Tuesday, January 11, 2011

El Topo

Alejandro Jodorowski is name that will come up if you spend enough time watching acclaimed cinema. Unfortunately he tends not to be quite as acclaimed as his contemporaries. This is probably due to his movies being phenomenally messed up. I was introduced to Jodorowski several years ago when some of his more famous movies got DVD releases after nearly 30 years of floating around art houses and midnight showings. These movies, El Topo and The Holy Mountain, have a fascinating history that's tightly tied to the popularity of The Beatles of all people. All that background is available on Wikipedia if you want to take the time to read it but this article is about my experience watching El Topo.

El Topo is a parable wrapped in a western taken with a heavy dose of psychedelics. The movie follows El Topo, "The Mole", who is played by Jodorowski himself. El Topo is a magnificent gunman who considers himself godlike. The movie starts with El Topo taking his son, who remains completely naked aside from a hat for the portion of the movie he is in, out into the desert to bury his first toy and his mother's mirror in a symbolic act of manhood. They find a massacred village and ride out to find the bandits who did it and get vengeance on behalf of the dead. The bandits act crazy to the point where their antics are a mix between goofy and perverted including a scene where three bandits challenge El Topo to a duel that starts when a small red balloon fully deflates and another where the bandits are torturing a group of monks by riding them around like horses and other demeaning/sexual acts. El Topo arrives and kills the bandits after which a woman who was with the monks forces El Topo to abandon his son with the monks so they can run off and be lovers in the desert.

The woman, Mara, eventually demands that he prove he is the best gun-slinger by killing 4 master gunmen. El Topo is challenged by the masters and by the fidelity of his lover but eventually defeats them all only to be stricken with remorse by what he's done before he is betrayed by his lover and left for dead.

The second part of the movie occurs many years later when El Topo returns to life or out of a coma. He is worshiped as an idol by a community of "freaks" who have been imprisoned in a mountain. El Topo realizes that his life has been lived selfishly so he endeavors to make amends by digging a tunnel to get the freaks out of their prison. To do this he must earn money by begging at a local town where the townsfolk live a dual life of religious fanaticism in public and incredible depravity in private. During this period El Topo is accompanied by a dwarf woman who becomes his close companion and eventually lover.

Meanwhile a mysterious monk appears in town and is revealed to be the son El Topo abandoned many years before. When they are reunited his son is furious and vows to kill El Topo but upon seeing the tunnel El Topo is digging, agrees to wait until after the tunnel is completed before killing him. El Topo's new found sense of charity softens his son's anger towards him but eventually he decides that he cannot wait any longer. El Topo is possessed by a holy power and finishes the tunnel almost immediately. The freaks, seeing their new freedom, make a run for the town where the townsfolk are waiting with guns. The freaks are all shot down El Topo must watch helpless. He is thrown into a rage and kills all the townsfolk before covering himself in oil and immolating himself like a Tibetan monk. El Topo's son, the dwarf girl and the son she bore him while he was killing the townsfolk ride off into the desert.
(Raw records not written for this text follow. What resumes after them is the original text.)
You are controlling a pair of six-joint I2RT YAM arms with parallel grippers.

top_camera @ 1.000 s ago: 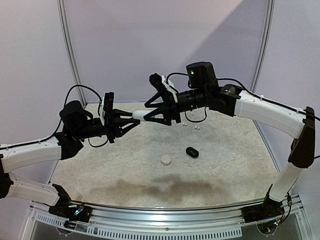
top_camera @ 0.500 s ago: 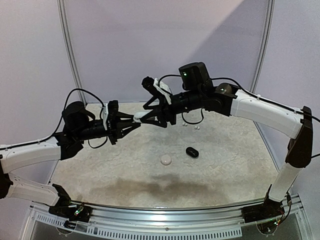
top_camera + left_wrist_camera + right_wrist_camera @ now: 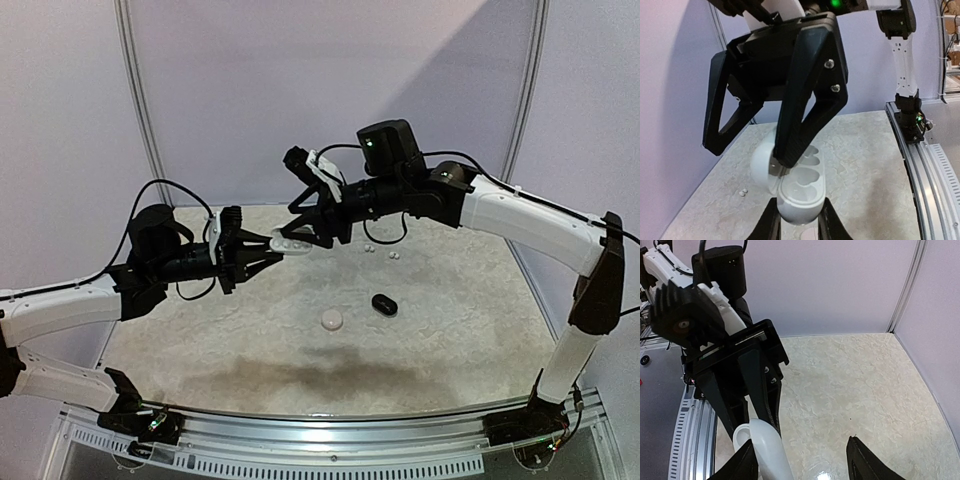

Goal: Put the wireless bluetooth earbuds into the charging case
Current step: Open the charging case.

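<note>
Above the mottled beige tabletop the two arms met in mid-air. The left gripper had its fingers clamped on the lower half of a white pebble-shaped plastic charging case, gripping it from both sides. The lid was swung open to one side and the moulded wells faced the other arm. The right gripper came at it from the far side with its black fingers spread apart. One fingertip touched the case near the hinge, and the other stood well off the lid. The tiny white plastic earbuds lay loose on the tabletop towards the back. Nearer me sat a black oval case and, a little apart from it, a pale round case.
</note>
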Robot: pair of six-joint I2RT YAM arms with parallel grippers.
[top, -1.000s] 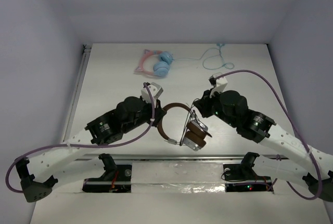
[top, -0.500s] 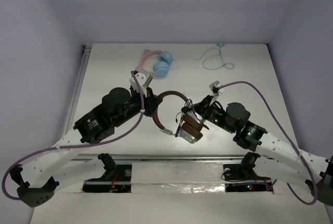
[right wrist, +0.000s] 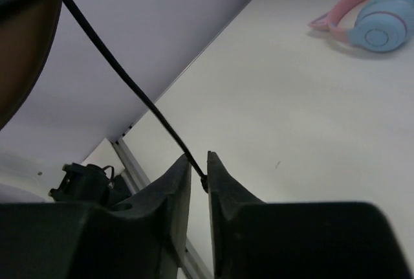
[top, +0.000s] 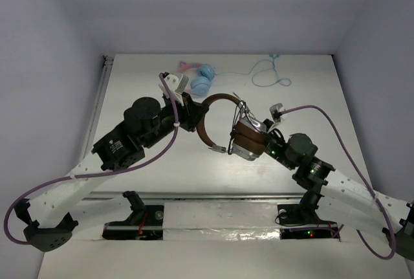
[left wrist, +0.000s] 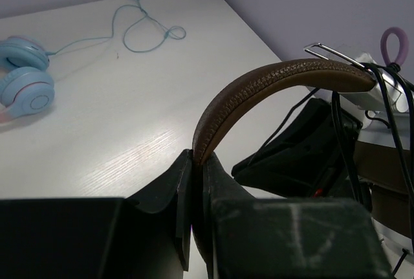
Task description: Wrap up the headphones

El Topo is hardly subtle but that doesn't mean it's easy. The story of downfall due to hubris and rebirth/redemption is easy to pick up on but almost everything that makes up the elements of that story are insane. The first gunman, for example, is aided by two men, one with no legs who rides on the shoulders of another with no arms. This is not special effects. It's actually an amputee stacked on the back of another amputee. The freaks who have been imprisoned are all dwarfs and people with various bone or muscle disorders. This movie should also have a warning on it that says 'many, many animals were killed in the production of this movie'. There's a scene involving one of the gun masters that involves probably 20 rabbits and several crows being killed, some on screen. Later the massive pile of dead rabbits and crows are set on fire resulting in a huge bon-fire. All the things you think couldn't be done in cinema because of concerns about offending certain parties are done in this film and done excessively.

If you're sensitive to things like this or naked 7 year olds or old ladies slutting all over their black adonis slave to get him shot for "trying to rape them" or sex scenes involving dwarfs or any number of other insane things then this most certainly isn't the movie for you. But El Topo is utterly unique in the world of cinema. This kind of movie will probably never be made again and while it might be easy to say that this uniqueness is all this movie has, it's not quite true. There's considerable skill to the way Jodorowski constructs his story and the magnitude of what is happening in this movie, and how it's presented, allows even the excessive overacting by all parties to fit in. El Topo is crazy. El Topo shouldn't exist. But I'm kind of glad it does.